I don't think this changes much. While these are both situations that standard build systems don't handle well (at least not in a straightforward fashion), both mem and fbuild do, gracefully.

  1. Return multiple outputs.

    Fbuild supports this through fbuild.db.DSTS. Mem, by virtue of being a young project, never had the need to support multiple outputs - not to say that doing so wouldn't be simple:

    @mem.memoize
    def obj(...):
     # to return a single file (already supported)
     return mem.nodes.File(target)
     # to return multiple files (option one, recommended)
     # check with isinstance(result, abc.collections.Sequence)
     return [mem.nodes.File(t) for t in targets]
     # to return multiple files (option two, not recommended)
     return mem.nodes.Files(targets)
  2. External dependencies not known beforehand

    Both fbuild and mem support adding external dependencies dynamically. The example uses mem, because I find it more straightforward:

    @mem.memoize
    def obj(target, source):
      # run an external utility (i.e. gcc -M)
      externals = get_dependencies_from_utility(source)
      # parse build(target, source) output - this is demonstrated by QuxBuilder
      # in fbuild's manual
      output = subprocess.check_output(["compiler", target, source])
      externals = get_dependencies_from_output(source, output)
    
      for external in externals:
          mem.add_dep(mem.nodes.File(external))
      return mem.nodes.File(target)
  3. Inputs not know beforehand

    Irrespective of the build system, it isn't possible to build a project without knowing the top-level inputs - in the previous case, source.

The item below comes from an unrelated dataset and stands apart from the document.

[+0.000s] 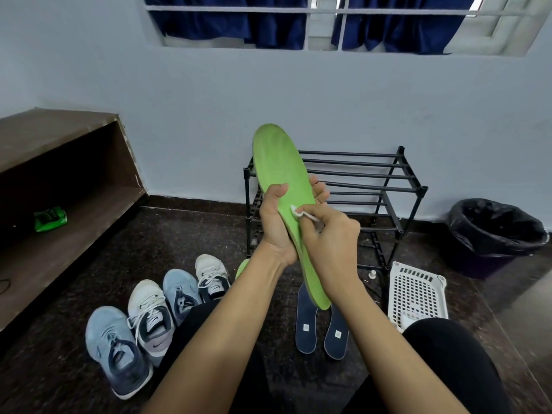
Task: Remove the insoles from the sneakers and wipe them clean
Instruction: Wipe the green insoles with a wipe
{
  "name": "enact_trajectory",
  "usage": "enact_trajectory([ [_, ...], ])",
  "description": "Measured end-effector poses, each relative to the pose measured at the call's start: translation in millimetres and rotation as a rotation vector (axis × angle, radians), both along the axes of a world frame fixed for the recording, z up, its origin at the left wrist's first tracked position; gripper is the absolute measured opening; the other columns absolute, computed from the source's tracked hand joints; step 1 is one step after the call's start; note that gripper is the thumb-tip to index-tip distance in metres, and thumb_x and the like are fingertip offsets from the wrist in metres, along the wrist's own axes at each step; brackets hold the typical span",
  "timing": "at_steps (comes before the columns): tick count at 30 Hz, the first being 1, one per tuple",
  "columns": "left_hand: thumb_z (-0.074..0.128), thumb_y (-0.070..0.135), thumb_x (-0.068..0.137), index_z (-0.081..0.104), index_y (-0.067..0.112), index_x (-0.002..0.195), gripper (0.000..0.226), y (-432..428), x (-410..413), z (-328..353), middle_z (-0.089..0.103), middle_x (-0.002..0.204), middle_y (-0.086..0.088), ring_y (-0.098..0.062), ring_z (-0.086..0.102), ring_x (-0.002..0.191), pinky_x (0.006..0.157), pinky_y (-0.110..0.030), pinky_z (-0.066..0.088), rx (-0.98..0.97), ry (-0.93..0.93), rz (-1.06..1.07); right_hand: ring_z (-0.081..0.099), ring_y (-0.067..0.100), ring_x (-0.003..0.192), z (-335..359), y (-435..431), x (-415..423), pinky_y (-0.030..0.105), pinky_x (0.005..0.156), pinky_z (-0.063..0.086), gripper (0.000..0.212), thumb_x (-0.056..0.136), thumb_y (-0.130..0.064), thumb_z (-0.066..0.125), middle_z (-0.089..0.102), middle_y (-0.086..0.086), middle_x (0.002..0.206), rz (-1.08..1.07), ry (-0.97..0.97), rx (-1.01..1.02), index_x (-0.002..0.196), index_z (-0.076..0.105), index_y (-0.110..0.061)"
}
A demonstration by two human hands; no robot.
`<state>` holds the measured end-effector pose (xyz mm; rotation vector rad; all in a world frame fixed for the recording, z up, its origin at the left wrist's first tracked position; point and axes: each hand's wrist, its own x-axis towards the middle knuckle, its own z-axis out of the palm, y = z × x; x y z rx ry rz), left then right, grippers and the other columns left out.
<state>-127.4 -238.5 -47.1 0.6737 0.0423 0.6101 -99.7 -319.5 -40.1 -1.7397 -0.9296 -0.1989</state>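
Observation:
My left hand [276, 225] grips a long green insole [279, 162] at its middle and holds it up on end in front of me. My right hand [328, 237] pinches a small white wipe [295, 211] and presses it on the insole's surface. A second green insole [242, 268] shows only its tip behind my left wrist. Two dark blue insoles [306, 324] lie on the floor below my hands. Several sneakers stand in a row at the lower left: a blue one [116, 348], a white one [150, 315], another blue [180, 294] and another white [212, 274].
A black metal shoe rack [373, 186] stands against the wall behind the insole. A white plastic basket [418, 291] lies to its right, and a black-lined bin [495, 231] is at the far right. A brown wooden shelf [59, 186] on the left holds a green packet [50, 218].

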Motion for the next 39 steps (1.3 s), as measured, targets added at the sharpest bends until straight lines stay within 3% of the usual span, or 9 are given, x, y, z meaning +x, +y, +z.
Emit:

  4. Outputs not known beforehand

    If a build command accepts an output path, then three factors determine target output: input path, input contents, and output path. If the build command doesn't accept such a path, then clearly the output is only determined by: input path, and input contents (hopefully, see evil_compiler below).

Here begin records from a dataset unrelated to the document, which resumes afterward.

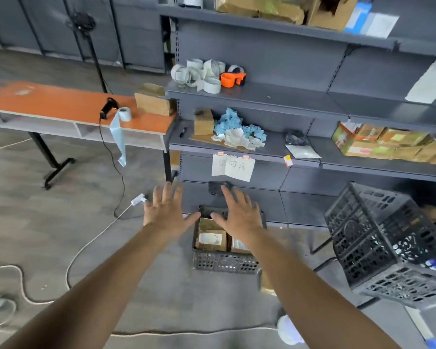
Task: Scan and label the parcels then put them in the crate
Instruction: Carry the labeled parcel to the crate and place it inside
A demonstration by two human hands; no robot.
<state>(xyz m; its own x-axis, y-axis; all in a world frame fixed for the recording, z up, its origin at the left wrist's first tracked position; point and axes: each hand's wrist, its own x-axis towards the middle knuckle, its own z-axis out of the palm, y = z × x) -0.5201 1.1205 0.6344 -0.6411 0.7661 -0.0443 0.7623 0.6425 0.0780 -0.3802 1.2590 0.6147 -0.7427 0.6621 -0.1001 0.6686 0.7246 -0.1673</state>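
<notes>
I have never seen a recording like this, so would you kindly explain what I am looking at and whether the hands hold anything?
This is one picture from a camera worn on a person's head, looking forward and down. There is no machine: the two bare arms are the wearer's own. The left hand and right hand are stretched out over a black crate on the floor, fingers spread, holding nothing. It holds cardboard parcels. On the orange table to the left are a handheld scanner, a roll of labels and a brown box. A second black crate is at the right.
</notes>
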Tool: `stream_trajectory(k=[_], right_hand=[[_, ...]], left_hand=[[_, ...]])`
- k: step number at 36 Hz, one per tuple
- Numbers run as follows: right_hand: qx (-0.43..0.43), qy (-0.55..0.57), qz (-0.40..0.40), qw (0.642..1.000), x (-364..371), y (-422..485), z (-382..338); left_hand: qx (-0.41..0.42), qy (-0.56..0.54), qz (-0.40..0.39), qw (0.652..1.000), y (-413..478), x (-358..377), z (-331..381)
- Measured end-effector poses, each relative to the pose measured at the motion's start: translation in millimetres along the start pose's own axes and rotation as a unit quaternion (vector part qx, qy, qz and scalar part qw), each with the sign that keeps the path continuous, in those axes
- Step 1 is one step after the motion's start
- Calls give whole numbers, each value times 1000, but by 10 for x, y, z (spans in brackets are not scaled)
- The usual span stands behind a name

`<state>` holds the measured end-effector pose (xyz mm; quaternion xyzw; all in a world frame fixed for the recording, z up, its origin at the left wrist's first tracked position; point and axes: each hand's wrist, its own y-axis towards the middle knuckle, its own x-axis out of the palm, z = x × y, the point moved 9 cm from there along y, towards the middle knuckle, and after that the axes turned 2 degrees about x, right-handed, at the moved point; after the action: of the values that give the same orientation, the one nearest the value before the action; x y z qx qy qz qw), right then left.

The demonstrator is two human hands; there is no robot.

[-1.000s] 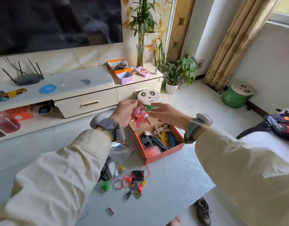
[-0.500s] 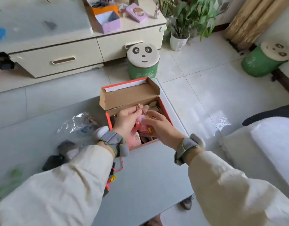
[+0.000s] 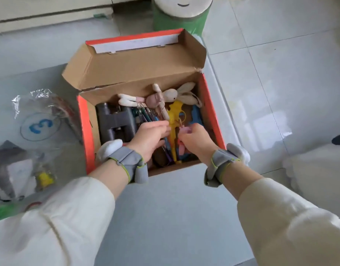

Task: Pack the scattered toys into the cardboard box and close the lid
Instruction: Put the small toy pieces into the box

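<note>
An orange cardboard box (image 3: 82,121) stands on the grey table with its lid (image 3: 138,68) tilted up at the back. Inside lie a plush rabbit (image 3: 171,95), a yellow toy gun (image 3: 174,120), grey binoculars (image 3: 115,120) and several other toys. Both my hands are down inside the box. My right hand (image 3: 196,141) pinches a small pink toy (image 3: 185,129) over the yellow gun. My left hand (image 3: 150,137) hovers beside it with fingers spread, holding nothing that I can see.
Clear plastic bags (image 3: 40,120) with small parts, a yellow piece (image 3: 44,178) and a green item (image 3: 4,210) lie on the table left of the box. A green panda stool (image 3: 180,14) stands on the tiled floor behind the box. The table's right edge runs close to the box.
My hands came down from chest height into the box with the pink toy. The view tilted down and closer to the box. My left hand has come off the pink toy.
</note>
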<state>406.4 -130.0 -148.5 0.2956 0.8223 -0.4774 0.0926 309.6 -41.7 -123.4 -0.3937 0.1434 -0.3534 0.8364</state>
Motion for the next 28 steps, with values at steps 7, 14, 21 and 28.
stream_trajectory(k=[7,14,21,28], right_hand=[[44,-9,38,998,-27,94,19],[-12,-51,143,988,-154,-184,-209],[-36,-101,97,990,-110,-318,-208],[-38,-131,34,990,-176,-460,-306]], left_hand=[[36,125,15,991,45,-205,-107],[61,152,1,986,-47,-151,-65],[88,186,-28,978,-144,-146,-35],[97,184,-37,977,-323,-354,16]])
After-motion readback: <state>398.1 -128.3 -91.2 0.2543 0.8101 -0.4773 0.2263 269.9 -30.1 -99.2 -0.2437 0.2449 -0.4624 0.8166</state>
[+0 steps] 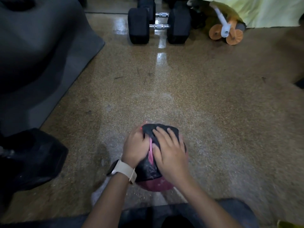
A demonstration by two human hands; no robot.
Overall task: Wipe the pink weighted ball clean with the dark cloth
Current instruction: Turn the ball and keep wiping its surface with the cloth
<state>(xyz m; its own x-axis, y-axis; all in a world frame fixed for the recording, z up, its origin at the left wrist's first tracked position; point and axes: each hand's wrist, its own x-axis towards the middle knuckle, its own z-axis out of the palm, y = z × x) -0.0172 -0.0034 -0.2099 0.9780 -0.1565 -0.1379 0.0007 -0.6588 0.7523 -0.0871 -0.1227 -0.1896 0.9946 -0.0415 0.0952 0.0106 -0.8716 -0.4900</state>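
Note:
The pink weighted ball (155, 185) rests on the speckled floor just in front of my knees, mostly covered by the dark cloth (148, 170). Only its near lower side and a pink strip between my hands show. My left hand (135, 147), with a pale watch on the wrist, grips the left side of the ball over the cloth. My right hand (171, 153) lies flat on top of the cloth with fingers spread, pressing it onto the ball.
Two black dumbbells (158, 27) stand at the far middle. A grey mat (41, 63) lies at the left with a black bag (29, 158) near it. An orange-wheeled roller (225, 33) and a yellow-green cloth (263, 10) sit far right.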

    This can be handled quite simply in mem or fbuild, for example by calling the previously defined function as so:

    obj(None, source)

    Though hopefully such a memoized function would be specialized to the specific builder, and not require a target:

    @mem.memoize
    def obj(source):
      output = subprocess.check_output(["compiler", source])
      # perhaps it is necessary to parse output to determine the output targets
      targets = get_output_targets_by_parse(output, source)
      # or perhaps it can be done by calling an external utility
      targets = get_output_targets_by_external(source)
      # or perhaps it can be done within python (ie, using ZipFile)
      targets = get_output_targets_by_function(source)
    
      return [mem.nodes.File(t) for t in targets]

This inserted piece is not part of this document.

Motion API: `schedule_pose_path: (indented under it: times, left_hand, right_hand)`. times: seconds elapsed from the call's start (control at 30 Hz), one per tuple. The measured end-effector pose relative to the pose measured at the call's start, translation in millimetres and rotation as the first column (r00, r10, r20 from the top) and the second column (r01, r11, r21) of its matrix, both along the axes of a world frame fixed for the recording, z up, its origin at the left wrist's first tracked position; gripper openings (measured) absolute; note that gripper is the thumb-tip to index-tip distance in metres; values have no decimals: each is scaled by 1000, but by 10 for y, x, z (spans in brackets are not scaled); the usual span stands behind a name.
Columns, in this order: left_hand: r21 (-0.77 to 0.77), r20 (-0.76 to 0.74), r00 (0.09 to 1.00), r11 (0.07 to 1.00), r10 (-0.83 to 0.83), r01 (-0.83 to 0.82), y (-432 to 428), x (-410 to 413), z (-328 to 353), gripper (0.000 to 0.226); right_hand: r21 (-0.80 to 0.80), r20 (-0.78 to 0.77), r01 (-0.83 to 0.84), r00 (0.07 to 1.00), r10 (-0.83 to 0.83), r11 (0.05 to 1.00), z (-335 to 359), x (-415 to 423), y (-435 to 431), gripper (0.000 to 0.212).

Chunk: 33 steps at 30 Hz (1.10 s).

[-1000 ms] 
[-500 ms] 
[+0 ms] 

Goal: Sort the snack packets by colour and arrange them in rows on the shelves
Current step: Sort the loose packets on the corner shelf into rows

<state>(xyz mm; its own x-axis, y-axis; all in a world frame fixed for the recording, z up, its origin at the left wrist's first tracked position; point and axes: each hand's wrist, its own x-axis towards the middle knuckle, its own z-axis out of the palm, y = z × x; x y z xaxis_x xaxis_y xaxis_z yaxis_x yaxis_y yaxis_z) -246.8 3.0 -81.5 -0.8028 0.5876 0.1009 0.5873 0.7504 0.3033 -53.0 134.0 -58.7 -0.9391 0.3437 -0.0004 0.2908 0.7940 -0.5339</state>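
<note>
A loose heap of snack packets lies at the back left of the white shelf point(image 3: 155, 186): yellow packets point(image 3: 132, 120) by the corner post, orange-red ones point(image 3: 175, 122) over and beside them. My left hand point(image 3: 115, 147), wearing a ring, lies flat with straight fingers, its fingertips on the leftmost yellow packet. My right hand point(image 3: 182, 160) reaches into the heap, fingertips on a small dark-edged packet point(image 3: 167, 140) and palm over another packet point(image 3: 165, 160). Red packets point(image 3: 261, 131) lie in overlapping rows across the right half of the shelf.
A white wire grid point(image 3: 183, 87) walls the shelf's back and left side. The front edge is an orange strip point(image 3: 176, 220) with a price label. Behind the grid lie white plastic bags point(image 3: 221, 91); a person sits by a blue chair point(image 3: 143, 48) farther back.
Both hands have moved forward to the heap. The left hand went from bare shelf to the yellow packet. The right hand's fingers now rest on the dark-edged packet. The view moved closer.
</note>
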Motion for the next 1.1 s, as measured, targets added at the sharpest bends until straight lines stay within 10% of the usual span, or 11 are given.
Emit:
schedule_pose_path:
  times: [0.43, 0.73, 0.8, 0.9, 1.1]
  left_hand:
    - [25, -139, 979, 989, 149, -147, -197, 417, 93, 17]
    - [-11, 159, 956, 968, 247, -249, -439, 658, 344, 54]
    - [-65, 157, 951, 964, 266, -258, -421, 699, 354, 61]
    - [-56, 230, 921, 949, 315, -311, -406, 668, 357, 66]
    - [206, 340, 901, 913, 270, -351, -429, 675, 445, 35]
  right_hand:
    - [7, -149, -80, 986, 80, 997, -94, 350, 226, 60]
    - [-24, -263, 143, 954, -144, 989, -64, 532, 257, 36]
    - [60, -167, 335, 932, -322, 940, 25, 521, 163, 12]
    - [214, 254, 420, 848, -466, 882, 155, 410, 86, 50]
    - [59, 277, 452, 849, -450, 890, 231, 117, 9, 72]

    However, every build system will fail - including fbuild and mem - if it is impossible to determine target outputs, even dynamically. This is an example of a non-deterministic compiler:

    def random_string(a, b):
      return ''.join(random.choice(string.ascii_uppercase + string.digits) for _ in range(random.randint(a,b)))
    
    def evil_compiler(source):
      out = random_string(5,50)
      out_fake = random_string(5,50)
      print("Compiling {} to {}".format(source, out_fake)
      with open(out, "w") as file:
          file.write(str(random.randint(10**10, 10**20)) + do_compile(source) + str(time.time()))
      return

    However, this compiler can't be supported by mem or fbuild, though technically it would work with memoize.py - but that's a different story. For the purposes of build systems, input->output transformations must remain deterministic and pure. Delayed values (inputs and outputs not known until runtime) do not break these requirements.